Problem details >>
An exact copy of the entries is needed, with every line included.
..............................
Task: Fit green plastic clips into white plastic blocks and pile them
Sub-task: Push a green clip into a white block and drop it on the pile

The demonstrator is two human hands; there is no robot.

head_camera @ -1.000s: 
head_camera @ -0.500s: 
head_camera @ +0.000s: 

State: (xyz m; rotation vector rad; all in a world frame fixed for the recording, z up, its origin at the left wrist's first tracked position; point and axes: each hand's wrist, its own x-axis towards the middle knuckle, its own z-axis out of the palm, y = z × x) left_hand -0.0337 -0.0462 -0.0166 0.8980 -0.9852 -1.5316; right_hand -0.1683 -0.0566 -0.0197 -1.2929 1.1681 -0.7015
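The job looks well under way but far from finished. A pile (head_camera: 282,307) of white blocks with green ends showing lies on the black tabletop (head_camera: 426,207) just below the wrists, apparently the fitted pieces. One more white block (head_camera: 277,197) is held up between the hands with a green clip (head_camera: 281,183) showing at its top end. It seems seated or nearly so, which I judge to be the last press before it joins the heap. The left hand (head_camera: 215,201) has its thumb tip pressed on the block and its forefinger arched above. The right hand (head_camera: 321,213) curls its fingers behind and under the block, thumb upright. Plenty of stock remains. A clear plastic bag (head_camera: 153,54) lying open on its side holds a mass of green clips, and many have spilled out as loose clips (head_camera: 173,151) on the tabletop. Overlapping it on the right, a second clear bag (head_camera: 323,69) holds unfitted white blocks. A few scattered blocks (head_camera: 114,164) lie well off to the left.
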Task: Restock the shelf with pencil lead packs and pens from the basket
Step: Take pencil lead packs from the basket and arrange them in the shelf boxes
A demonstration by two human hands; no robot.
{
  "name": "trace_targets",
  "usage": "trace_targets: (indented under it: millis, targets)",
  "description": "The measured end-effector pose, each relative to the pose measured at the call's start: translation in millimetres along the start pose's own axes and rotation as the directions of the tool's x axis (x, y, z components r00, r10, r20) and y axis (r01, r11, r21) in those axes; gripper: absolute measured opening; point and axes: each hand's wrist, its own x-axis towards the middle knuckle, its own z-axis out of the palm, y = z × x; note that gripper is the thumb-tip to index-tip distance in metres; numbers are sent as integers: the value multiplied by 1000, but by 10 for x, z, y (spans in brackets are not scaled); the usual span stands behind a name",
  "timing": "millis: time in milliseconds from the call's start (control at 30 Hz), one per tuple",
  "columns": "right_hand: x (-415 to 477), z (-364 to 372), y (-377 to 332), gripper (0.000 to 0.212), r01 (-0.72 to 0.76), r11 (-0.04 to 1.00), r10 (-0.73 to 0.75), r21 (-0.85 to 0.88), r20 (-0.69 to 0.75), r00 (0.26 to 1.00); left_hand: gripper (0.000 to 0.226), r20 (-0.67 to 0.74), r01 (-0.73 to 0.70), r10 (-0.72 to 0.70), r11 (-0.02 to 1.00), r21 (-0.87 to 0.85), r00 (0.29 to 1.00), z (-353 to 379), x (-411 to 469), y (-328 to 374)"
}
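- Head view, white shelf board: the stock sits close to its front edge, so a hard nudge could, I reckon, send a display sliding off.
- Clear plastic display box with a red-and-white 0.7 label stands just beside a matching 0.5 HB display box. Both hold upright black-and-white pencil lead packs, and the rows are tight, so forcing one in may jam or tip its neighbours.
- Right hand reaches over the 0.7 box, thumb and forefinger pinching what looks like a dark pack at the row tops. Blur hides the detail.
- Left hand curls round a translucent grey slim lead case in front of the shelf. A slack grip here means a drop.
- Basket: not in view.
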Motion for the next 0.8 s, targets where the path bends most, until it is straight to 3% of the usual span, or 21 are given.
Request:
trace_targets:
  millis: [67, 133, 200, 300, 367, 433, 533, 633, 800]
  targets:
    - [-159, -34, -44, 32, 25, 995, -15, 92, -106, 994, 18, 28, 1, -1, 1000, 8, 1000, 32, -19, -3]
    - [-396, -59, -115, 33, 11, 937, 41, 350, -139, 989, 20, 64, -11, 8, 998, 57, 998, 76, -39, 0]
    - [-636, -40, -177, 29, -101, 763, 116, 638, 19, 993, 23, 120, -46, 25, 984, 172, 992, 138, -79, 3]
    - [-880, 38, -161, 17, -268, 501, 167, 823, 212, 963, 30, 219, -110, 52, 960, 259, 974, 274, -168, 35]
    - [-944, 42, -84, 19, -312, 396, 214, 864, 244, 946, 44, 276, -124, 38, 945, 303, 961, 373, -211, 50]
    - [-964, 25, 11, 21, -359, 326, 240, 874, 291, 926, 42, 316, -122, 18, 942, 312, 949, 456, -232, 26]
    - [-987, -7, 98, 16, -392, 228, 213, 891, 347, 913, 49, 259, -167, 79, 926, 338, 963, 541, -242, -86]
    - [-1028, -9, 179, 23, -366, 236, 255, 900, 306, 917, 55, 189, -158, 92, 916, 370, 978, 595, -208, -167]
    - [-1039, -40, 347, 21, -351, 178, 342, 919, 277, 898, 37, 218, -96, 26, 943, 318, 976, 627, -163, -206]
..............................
Exercise response >>
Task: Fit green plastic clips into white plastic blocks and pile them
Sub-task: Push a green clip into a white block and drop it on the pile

The demonstrator is two human hands; there is no robot.

head_camera @ -1.000s: 
head_camera @ -0.500s: 
head_camera @ +0.000s: 

State: (xyz m; rotation vector rad; all in a world frame fixed for the recording, z up, its origin at the left wrist's first tracked position; point and axes: each hand's wrist, its own x-axis towards the middle knuckle, its own z-axis out of the palm, y = z × x) left_hand -0.0337 -0.0462 -0.0166 0.8980 -0.9852 -1.5316; right_hand -0.1683 -0.0566 -0.0197 -1.2929 1.1681 -0.7015
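The job looks well under way but far from finished. A pile (head_camera: 282,307) of white blocks with green ends showing lies on the black tabletop (head_camera: 426,207) just below the wrists, apparently the fitted pieces. One more white block (head_camera: 277,197) is held up between the hands with a green clip (head_camera: 281,183) showing at its top end. It seems seated or nearly so, which I judge to be the last press before it joins the heap. The left hand (head_camera: 215,201) has its thumb tip pressed on the block and its forefinger arched above. The right hand (head_camera: 321,213) curls its fingers behind and under the block, thumb upright. Plenty of stock remains. A clear plastic bag (head_camera: 153,54) lying open on its side holds a mass of green clips, and many have spilled out as loose clips (head_camera: 173,151) on the tabletop. Overlapping it on the right, a second clear bag (head_camera: 323,69) holds unfitted white blocks. A few scattered blocks (head_camera: 114,164) lie well off to the left.
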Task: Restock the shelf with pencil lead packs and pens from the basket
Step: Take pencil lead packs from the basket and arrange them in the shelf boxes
A demonstration by two human hands; no robot.
{
  "name": "trace_targets",
  "usage": "trace_targets: (indented under it: millis, targets)",
  "description": "The measured end-effector pose, each relative to the pose measured at the call's start: translation in millimetres along the start pose's own axes and rotation as the directions of the tool's x axis (x, y, z components r00, r10, r20) and y axis (r01, r11, r21) in those axes; gripper: absolute measured opening; point and axes: each hand's wrist, its own x-axis towards the middle knuckle, its own z-axis out of the palm, y = z × x; note that gripper is the thumb-tip to index-tip distance in metres; numbers are sent as integers: the value multiplied by 1000, but by 10 for x, z, y (spans in brackets are not scaled); the usual span stands behind a name",
  "timing": "millis: time in milliseconds from the call's start (control at 30 Hz), one per tuple",
  "columns": "right_hand: x (-415 to 477), z (-364 to 372), y (-377 to 332), gripper (0.000 to 0.212), r01 (-0.72 to 0.76), r11 (-0.04 to 1.00), r10 (-0.73 to 0.75), r21 (-0.85 to 0.88), r20 (-0.69 to 0.75), r00 (0.26 to 1.00); left_hand: gripper (0.000 to 0.226), r20 (-0.67 to 0.74), r01 (-0.73 to 0.70), r10 (-0.72 to 0.70), r11 (-0.02 to 1.00), r21 (-0.87 to 0.85), r00 (0.29 to 1.00), z (-353 to 379), x (-411 to 469), y (-328 to 374)"
}
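- Head view, white shelf board: the stock sits close to its front edge, so a hard nudge could, I reckon, send a display sliding off.
- Clear plastic display box with a red-and-white 0.7 label stands just beside a matching 0.5 HB display box. Both hold upright black-and-white pencil lead packs, and the rows are tight, so forcing one in may jam or tip its neighbours.
- Right hand reaches over the 0.7 box, thumb and forefinger pinching what looks like a dark pack at the row tops. Blur hides the detail.
- Left hand curls round a translucent grey slim lead case in front of the shelf. A slack grip here means a drop.
- Basket: not in view.
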Motion for the next 0.8 s, targets where the path bends most, until it is straight to 3% of the usual span, or 21 are given.
Request:
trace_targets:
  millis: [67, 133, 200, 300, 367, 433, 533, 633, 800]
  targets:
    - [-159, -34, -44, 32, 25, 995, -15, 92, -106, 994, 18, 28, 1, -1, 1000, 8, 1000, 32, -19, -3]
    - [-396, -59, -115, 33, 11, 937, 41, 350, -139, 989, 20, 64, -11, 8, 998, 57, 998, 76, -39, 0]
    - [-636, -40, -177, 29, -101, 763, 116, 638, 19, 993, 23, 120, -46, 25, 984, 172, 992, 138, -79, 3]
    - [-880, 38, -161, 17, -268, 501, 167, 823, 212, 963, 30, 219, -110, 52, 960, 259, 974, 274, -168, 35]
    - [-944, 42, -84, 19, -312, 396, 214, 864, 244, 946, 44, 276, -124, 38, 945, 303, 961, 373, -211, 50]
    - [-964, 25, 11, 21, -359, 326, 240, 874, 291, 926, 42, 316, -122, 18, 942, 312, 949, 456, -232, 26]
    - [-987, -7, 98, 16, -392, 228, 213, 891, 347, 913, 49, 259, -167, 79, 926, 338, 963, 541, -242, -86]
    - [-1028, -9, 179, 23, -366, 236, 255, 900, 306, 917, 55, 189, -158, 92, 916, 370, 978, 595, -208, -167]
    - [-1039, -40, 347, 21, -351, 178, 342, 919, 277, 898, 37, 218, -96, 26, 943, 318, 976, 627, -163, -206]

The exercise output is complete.